SINGLE LEG AT CRACK (PLUS AEROBICIDE AT CRACK)
As I’ve spent the last few years sliding and stumbling into the role of (coughs, gags) Interdisciplinary Artist, Newcastle’s Crack Theatre Festival has been an invaluably reckless enabler of my stuff. It’s a festival that presents unfinished and still-developing work to a engaged, savvy and generous audience. I hadn’t taken anything to Crack since launching Bomb Collar in a storeroom full of empty boxes and pigeon feathers (still the most correctly suited venue I’ve ever had for a work) in 2014.
I remember being nervous ahead of that one but it was nothing compared to this year. I feel more pressure to get Single Leg right than with anything I’ve ever created, just because of the sense that I’m repping wrestlers and the world of wrestling while not being the best wrestler myself. The Crack production team were amazing (sourcing a combat-sports-enabled venue in the centre of Newcastle was no mean feat but they achieved it through bloodhound-like tenacity) but sourcing participants in a town that has no specific wrestling scene was a down-to-the-wire nailbiter and there was basically no possibility of anything as fancy as a rehearsal before the show.
Instead Team Single Leg (Co-Devisor Rachel Roberts, Producer Skye Kunstelj and me) did as much combing over the script (which is largely just a performance model as the idea is for my interaction with the wrestlers to unfold spontaneously) as we could, trying to make sure the ideas were tight and clear.
In the end the show was largely defined by my participating wrestlers:
-Mark Howe, a good friend from Club ACT who agreed to travel with me and do the show at one week’s notice.
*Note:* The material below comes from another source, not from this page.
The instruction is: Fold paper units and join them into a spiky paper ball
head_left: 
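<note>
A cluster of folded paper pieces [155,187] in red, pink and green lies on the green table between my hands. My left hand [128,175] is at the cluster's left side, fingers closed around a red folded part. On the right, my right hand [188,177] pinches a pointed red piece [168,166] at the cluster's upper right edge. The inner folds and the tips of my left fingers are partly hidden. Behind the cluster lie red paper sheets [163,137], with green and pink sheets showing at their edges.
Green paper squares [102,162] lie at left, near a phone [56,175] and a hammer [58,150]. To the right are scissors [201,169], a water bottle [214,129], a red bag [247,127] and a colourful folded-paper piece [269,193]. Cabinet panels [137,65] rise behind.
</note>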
Mark is a loquacious Man Of Letters who shares my obnoxiously cerebral approach to the sport, and also happens to be twice my size. Mark’s unguarded and dry observations about the psychology of combat sport were a hit with the audience, as was the brutal spectacle of me getting crushed beneath his leg sprawl.
-Jye Milton, a purple belt in Brazilian Ju Jitsu from the Newcastle area. I only met Jye in person 30 minutes before the show, which was purely a function of necessity but added something truly potent to the set-up. The audience fell completely in love with Jye, his earnest drive to represent his sport well (BJJ is both very similar and very different to wrestling, which added an extra expositional challenge to this iteration of the show) was matched with the natural flair for holding a room common to martial arts instructors.
-Luke Beston, Jye’s teacher and a BJJ black belt of some 25 years experience. Luke took over from Jye for the second of our two performances and was a similar hit with the crowd, projecting a craft-loving humility alongside a deep deep well of experience and skill.
I was the smallest of the four wrestlers by a fair few kilos, so the ‘underdog in the sport’ aspects of the narrative took no effort to sell (though I still managed to score here and there in the live-for-real-wrestling bits). As nervous as I was before both shows (the narratives’ recurring focus on my injury history had my paranoia about getting hurt sky-high-through-the-roof), once I was in the moment my instincts to care for and curate the experience of my participants took over and the whole thing whooshed by quite smoothly.
Which was good and bad. The show went over great with the audiences, who were made up equally of Crack crowd and Jye/Luke’s friend-and-family. Judging from the audience survey that Rachel ran they found it to be a warm, fun experience that made them feel well-educated about the subject matter. Many of them also seemed to relate the themes and ideas back to their own lives which is a key goal of the show. The form of the show is sound and the right form, we can proceed confidently from where we are.
BUT, warm fun and diverting is not gonna cut it. In my instinctual drive to care for my participants I defaulted to my Endlessly Positive Coach persona, even when demonstrating the depths of my failure and frustration. That can’t be enough. I need to be moving towards complete vulnerability, complete breakdown, my guts strung out on the floor. I need to make a space where my participants can feel free to be vulnerable, and more importantly to pounce on and exploit my vulnerability in a way that reflects the nature of athletic competition. Balancing that with the duty of care inherent in the premise will be the centre of the next development of Single Leg.
Still, we got through two super-physical shows unscathed so that’s enough for one festival right? Definitively yes, but since I’m a complete idiot…
That’s right, the third day of the festival Claire ‘The Dervish’ Granata and I zipped up our leotards and graced the people of Newcastle with the latest edition of our three hour fitness-industry-roasting live aerobics telethon Aerobicide: Feel Better. Our first daytime foray into this show, the chief highlight was the two of us dealing with the weather conditions by spontaneously incorporating a constant butoh-slow application of sunscreen into the choreography.
Crack is many things, but most importantly it’s a theatre festival that takes place at the seaside, essentially right on the beach. Never more important that when you finish three hours of non-stop heavy-costume-based physical performance. I’m asking for the ocean to be included as my primary artist support need in all of my festival applications from now on.